Um notável aluno e, posteriormente, colaborador de Purkinje, que promoveu importantes contribuições para o estudo das células animais, foi Valentin. Em seu livro Handbuch der Entwicklungsgeschichte (Manual da História do Desenvolvimento), de 1835, Valentin relatou a presença de células em vários tecidos, como os dos ovários, baço, ossos e da camada de pigmento da retina. Esse investigador também observou células no tecido cartilaginoso, bem como células ganglionares em diferentes regiões do sistema nervoso central dos vertebrados e invertebrados. Ao visualizar as células do plexo coroide, ele ressaltou a similaridade entre as células vegetais e animais. Para ele, toda célula apresentava

um núcleo central, escuro e redondo, semelhante ao encontrado nas células vegetais (HARRIS, 1999).
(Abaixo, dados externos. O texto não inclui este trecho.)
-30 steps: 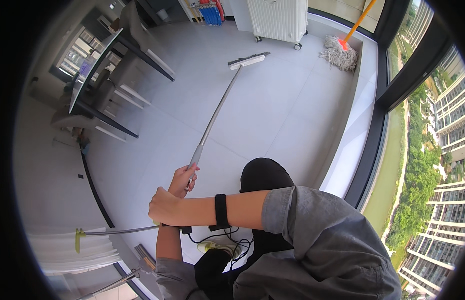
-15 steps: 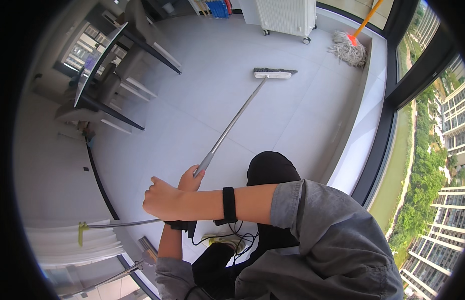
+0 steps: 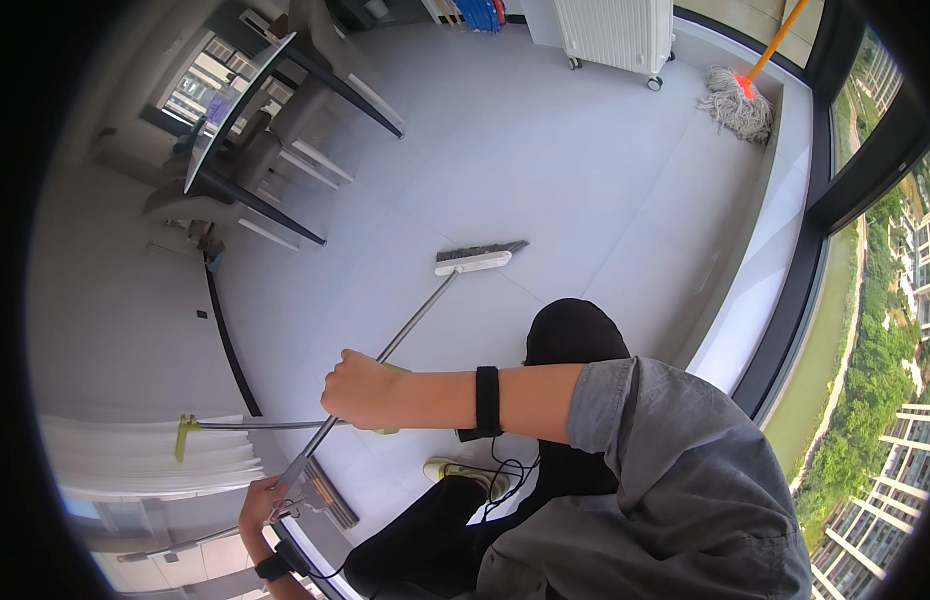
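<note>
A push broom point(image 3: 473, 262) with a white head and dark grey bristles rests on the floor ahead. Its metal pole slants back toward me at the left. My right hand point(image 3: 363, 390) is closed in a fist around the middle of the pole, its forearm crossing from the right. Lower down at the left, my left hand point(image 3: 260, 502) grips the grey handle end. Behind the right hand and forearm, yellow-green edges of something show, mostly hidden. A thin metal rod with a yellow-green end point(image 3: 185, 436) runs toward that spot.
A table point(image 3: 235, 100) with chairs point(image 3: 300, 115) stands far left. A white radiator point(image 3: 615, 40) on casters is at the back, and a string mop point(image 3: 737, 103) leans by the window ledge at the right. My knee point(image 3: 580, 330) and shoe point(image 3: 465, 475) are close below.
The broom head has come nearer and to the left. My left hand has moved back and down-left with the handle end. My right fist now lies over the pole.
</note>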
No ano seguinte, Valentin visualizou as células nervosas a partir da preparação de tecidos em água (Figura 16) (SHEPHERD, 2015).

Figura 16 - Ilustração da célula nervosa feita por Valentin

Fonte: Valentin (1836, p. 200)

Os trabalhos sobre histologia animal desenvolvidos nessa época influenciaram profundamente uma nova geração de pesquisadores, que incluía, por exemplo, Johannes Peter Müller (1801-1858). Müller realizou contribuições significativas para diversos campos da Biologia, como histologia, fisiologia, anatomia e embriologia. No que concerne à primeira área de estudo, ele examinou a estrutura elementar dos tecidos animais e apresentou suas conclusões nas primeiras três edições de seu Handbuch der Physiologie des Menschen für Vorlesungen (Manual de Fisiologia Humana para Palestras) (HARRIS, 1999). Além disso, ele elucidou a natureza celular da notocorda, identificou células no corpo vítreo do olho, no tecido adiposo e até mesmo os núcleos das células do tecido cartilaginoso (RUSSEL, 1916). De acordo com Finger e Wade (2002), o Handbuch foi utilizado como referência no campo da fisiologia por décadas. Posteriormente, essa obra foi traduzida do alemão para o inglês sob o títitulo Elements of Physiology (Elementos da Fisiologia). Por meio desse livro, era possível obter uma míriade de conhecimentos referentes às áreas da anatomia comparada e fisiologia.

Entre os principais alunos de Müller, estavam Henle e Theodore Schwann (1810- 1882) (HARRIS, 1999; CHVÁTAL, 2015b). Henle destacou-se por relatar em 1837 e 1838 a presença de diversos tecidos epiteliais, diferenciando-os segundo o tipo de célula que os formava. Já Schwann notabilizou-se por estudar as células da notocorda, comparando-as com as células dos vegetais, como discutiremos a seguir (RUSSEL, 1916; HARRIS, 1999).

Num trabalho sobre o progresso da anatomia publicado em 1838, Müller relatou a presença de uma expressiva quantidade de trabalhos que abordavam a ocorrência de células nos tecidos animais. Estudos como os de B. C. J. Dumortier (1797-1878) sobre as células do fígado dos moluscos e de Remak e Purkinje sobre as células nervosas constituem alguns desses exemplos (RUSSEL, 1916; CHVÁTAL, 2015b).